Goodwill, representing the excess of purchase consideration over the fair
value of the net assets acquired since April 2000 is capitalised and amortised
over 20 years. The interim financial statements do not constitute statutory
accounts as they are unaudited. They have however been reviewed by KPMG Audit
Plc and their report is set out below. The annual report and accounts of
Gyrus Group PLC for the year ended 30 June 1999 received an unqualified audit
report and have been filed with the Registrar of Companies. This interim
report covers the six months and twelve months ended 30 June 2000 since the
groups financial year has changed to 31 December.
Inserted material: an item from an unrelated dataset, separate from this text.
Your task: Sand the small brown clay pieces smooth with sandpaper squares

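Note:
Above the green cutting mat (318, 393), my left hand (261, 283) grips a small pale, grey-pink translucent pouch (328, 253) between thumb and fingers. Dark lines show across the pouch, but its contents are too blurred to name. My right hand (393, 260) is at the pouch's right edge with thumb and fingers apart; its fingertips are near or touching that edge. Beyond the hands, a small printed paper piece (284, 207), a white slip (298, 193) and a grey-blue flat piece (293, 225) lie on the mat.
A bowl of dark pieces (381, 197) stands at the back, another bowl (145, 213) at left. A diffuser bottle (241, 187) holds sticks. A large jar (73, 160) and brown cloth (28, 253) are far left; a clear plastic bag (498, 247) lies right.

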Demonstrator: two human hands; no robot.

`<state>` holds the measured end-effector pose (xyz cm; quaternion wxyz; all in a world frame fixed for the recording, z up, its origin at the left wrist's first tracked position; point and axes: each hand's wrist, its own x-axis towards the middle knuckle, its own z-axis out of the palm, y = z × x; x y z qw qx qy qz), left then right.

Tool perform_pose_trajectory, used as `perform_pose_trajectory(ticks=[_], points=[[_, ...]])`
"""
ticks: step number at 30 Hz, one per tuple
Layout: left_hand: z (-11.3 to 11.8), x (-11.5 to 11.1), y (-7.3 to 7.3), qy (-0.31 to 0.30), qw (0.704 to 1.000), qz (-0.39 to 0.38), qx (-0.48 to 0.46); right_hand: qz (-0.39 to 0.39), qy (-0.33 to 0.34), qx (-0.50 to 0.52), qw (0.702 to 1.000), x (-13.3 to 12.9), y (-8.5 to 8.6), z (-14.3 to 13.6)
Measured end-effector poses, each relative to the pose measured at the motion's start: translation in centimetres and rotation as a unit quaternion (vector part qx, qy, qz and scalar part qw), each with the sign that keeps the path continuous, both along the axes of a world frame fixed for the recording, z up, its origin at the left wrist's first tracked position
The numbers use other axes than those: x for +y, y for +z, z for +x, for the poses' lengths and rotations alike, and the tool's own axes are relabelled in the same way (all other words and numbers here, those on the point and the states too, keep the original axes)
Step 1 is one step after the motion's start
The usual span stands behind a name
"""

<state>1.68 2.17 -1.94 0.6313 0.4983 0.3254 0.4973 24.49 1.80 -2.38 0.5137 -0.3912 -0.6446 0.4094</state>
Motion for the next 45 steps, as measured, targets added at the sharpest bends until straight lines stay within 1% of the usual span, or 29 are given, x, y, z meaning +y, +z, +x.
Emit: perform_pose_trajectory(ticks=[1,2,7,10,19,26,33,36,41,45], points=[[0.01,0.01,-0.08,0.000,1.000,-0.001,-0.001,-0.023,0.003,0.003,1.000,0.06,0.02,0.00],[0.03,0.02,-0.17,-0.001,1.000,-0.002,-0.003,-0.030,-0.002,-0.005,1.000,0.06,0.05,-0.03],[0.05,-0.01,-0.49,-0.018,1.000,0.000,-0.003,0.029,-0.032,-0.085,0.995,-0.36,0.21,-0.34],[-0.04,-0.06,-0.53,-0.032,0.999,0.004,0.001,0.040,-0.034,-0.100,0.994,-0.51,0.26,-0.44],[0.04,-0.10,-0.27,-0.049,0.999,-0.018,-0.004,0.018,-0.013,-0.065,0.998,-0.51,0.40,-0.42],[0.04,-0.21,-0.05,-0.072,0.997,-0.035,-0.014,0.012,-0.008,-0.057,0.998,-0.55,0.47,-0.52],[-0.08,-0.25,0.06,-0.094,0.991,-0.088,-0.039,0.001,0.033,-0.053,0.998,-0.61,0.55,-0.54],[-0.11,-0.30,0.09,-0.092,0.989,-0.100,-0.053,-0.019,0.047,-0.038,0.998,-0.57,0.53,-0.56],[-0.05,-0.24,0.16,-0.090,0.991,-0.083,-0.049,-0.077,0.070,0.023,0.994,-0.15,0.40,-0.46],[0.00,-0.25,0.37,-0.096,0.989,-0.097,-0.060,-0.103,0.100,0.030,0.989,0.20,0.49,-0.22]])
Audited financial
statements will be prepared for the eighteen month period ending 31 December
2000.
2. Loss per share
The loss per share is based on losses of #1,666,000 for the six months ended
30 June 2000 and #2,505,000 for the year ended 30 June 2000 (six months ended
30 June 1999: loss of #1,548,000 and year ended 30 June 1999: loss of
#2,456,000), and on 36,569,002 ordinary shares for the six months ended 30
June 2000 and 33,858,551 ordinary shares for the year ended 30 June 2000 (six
months ended 30 June 1999: 31,064,603 and year ended 30 June 1999:
31,047,678), being the weighted average number of shares during the periods.
3. Dividend
The directors do not recommend payment of a dividend.
4. Approval
This Interim Statement was approved by the Board of Directors on 5 September
2000.
5. Copies of the Interim Statement
Copies of the interim statement will be sent to all shareholders and further
copies are available at the Companys registered office, Fortran Road, St
Mellons, Cardiff, CF3 0LT.
INDEPENDENT REVIEW REPORT BY KPMG AUDIT PLC TO GYRUS GROUP PLC
Introduction
We have been instructed by the company to review the financial information set
out in the figures and we have read the other information contained in the
interim report and considered whether it contains any apparent misstatements
or material inconsistencies with the financial information.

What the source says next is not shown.